_WORK INSTRUCTION:_ Go through the material under this sentence. Return every line holding "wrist".

_THE DATA:_
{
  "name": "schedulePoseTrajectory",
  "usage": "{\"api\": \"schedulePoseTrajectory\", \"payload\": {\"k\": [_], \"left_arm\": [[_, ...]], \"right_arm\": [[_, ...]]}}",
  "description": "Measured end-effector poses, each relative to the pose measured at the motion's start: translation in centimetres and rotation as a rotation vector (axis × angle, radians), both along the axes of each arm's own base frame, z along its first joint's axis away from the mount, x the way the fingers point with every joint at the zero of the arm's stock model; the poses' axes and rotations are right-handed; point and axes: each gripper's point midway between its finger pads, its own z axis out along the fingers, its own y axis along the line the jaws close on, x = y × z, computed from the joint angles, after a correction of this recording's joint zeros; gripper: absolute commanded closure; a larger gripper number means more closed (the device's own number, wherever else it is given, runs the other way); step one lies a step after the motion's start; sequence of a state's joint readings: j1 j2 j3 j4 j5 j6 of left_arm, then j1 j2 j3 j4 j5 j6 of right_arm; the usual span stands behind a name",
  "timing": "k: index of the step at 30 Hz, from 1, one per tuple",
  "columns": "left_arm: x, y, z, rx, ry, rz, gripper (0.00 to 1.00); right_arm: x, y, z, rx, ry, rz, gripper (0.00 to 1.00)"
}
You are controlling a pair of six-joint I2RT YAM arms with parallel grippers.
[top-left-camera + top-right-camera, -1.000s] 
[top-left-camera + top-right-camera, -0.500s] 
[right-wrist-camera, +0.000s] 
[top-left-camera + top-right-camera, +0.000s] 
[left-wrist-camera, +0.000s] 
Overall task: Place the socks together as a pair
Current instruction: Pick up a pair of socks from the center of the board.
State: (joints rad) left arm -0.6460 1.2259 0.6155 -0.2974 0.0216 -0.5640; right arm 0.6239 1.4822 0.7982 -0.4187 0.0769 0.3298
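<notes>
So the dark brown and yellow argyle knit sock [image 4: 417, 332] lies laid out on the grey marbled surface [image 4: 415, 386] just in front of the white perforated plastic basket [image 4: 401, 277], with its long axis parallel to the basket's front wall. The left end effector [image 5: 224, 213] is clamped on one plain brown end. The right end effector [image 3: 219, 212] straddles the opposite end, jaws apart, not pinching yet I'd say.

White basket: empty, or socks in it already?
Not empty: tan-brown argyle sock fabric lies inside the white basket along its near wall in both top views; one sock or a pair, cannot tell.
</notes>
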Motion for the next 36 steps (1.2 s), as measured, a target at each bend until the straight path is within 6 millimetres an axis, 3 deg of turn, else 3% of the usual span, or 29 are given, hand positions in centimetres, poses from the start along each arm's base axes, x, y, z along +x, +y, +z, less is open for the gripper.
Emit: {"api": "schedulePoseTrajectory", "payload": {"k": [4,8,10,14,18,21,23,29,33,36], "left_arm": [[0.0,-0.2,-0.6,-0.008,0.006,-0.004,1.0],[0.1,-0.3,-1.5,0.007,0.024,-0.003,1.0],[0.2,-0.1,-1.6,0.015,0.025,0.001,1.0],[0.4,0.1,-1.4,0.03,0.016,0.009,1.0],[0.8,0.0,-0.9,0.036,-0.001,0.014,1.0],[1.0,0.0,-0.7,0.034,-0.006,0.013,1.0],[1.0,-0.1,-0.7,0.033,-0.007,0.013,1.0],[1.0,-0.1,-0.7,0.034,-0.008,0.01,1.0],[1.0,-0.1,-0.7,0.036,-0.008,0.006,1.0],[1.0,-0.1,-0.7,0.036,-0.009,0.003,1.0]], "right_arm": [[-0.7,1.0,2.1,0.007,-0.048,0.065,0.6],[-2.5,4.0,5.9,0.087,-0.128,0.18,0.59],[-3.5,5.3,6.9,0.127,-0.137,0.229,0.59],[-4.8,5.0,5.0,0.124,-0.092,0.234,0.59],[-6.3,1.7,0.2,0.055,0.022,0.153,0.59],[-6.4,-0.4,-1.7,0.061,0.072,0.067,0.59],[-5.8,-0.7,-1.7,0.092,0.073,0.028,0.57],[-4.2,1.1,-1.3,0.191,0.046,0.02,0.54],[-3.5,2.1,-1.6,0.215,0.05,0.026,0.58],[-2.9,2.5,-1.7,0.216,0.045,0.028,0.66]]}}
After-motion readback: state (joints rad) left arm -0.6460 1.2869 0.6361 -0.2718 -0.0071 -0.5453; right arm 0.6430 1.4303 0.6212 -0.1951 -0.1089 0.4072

_THE COMPLETED TASK:_
[right-wrist-camera, +0.000s] 
[left-wrist-camera, +0.000s] 

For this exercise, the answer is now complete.